What is expected
Find the line containing "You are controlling" in the data below, then output that line and each one after it exactly, with nothing else.

Data segment

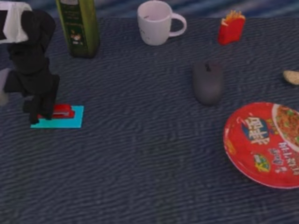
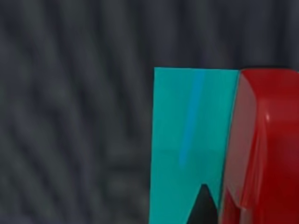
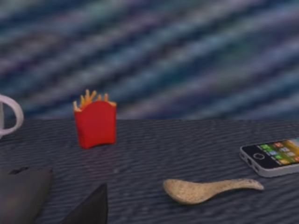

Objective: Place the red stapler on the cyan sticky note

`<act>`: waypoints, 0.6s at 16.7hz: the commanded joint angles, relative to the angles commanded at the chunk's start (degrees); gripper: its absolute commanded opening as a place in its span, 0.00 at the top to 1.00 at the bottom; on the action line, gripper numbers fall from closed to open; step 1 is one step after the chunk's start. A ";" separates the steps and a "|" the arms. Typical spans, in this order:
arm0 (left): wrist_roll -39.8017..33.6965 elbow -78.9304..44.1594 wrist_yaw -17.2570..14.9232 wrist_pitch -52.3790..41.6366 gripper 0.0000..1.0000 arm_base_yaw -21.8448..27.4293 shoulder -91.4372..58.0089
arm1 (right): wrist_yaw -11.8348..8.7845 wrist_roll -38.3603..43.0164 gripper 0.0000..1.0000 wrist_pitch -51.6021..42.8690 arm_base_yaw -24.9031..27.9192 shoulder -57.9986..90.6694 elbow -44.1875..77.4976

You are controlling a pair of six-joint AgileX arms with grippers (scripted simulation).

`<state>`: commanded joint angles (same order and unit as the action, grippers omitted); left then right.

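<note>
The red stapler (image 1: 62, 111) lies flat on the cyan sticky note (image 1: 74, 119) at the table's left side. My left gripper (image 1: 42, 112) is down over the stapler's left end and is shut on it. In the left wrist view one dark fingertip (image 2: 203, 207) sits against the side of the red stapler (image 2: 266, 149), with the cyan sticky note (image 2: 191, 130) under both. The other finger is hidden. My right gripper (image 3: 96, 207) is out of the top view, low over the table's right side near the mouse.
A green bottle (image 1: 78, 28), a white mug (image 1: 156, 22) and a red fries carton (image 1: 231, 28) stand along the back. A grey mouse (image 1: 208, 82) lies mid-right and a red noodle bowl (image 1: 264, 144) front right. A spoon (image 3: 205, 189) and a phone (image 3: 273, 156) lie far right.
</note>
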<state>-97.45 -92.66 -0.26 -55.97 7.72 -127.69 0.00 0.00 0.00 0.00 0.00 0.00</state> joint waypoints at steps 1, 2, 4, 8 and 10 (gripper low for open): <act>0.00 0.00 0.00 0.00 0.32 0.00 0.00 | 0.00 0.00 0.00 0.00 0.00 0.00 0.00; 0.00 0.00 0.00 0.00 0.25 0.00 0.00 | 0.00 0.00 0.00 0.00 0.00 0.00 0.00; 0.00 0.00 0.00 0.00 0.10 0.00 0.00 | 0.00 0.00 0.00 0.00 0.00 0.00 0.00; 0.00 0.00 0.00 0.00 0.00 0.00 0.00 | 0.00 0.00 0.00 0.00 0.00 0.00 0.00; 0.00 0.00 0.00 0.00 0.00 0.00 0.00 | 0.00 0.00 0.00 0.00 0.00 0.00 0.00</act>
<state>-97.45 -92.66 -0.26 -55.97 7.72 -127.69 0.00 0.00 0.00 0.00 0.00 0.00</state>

Task result
You are controlling a pair of six-joint AgileX arms with grippers (scripted simulation).

`<state>`: commanded joint angles (same order and unit as the action, grippers omitted); left then right.

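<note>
The red stapler (image 1: 62, 111) lies flat on the cyan sticky note (image 1: 74, 119) at the table's left side. My left gripper (image 1: 42, 112) is down over the stapler's left end and is shut on it. In the left wrist view one dark fingertip (image 2: 203, 207) sits against the side of the red stapler (image 2: 266, 149), with the cyan sticky note (image 2: 191, 130) under both. The other finger is hidden. My right gripper (image 3: 96, 207) is out of the top view, low over the table's right side near the mouse.
A green bottle (image 1: 78, 28), a white mug (image 1: 156, 22) and a red fries carton (image 1: 231, 28) stand along the back. A grey mouse (image 1: 208, 82) lies mid-right and a red noodle bowl (image 1: 264, 144) front right. A spoon (image 3: 205, 189) and a phone (image 3: 273, 156) lie far right.
</note>
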<state>-97.45 -92.66 -0.26 -55.97 7.72 -127.69 0.00 0.00 0.00 0.00 0.00 0.00</state> joint waypoints at steps 1, 2, 4, 8 and 10 (gripper low for open): <act>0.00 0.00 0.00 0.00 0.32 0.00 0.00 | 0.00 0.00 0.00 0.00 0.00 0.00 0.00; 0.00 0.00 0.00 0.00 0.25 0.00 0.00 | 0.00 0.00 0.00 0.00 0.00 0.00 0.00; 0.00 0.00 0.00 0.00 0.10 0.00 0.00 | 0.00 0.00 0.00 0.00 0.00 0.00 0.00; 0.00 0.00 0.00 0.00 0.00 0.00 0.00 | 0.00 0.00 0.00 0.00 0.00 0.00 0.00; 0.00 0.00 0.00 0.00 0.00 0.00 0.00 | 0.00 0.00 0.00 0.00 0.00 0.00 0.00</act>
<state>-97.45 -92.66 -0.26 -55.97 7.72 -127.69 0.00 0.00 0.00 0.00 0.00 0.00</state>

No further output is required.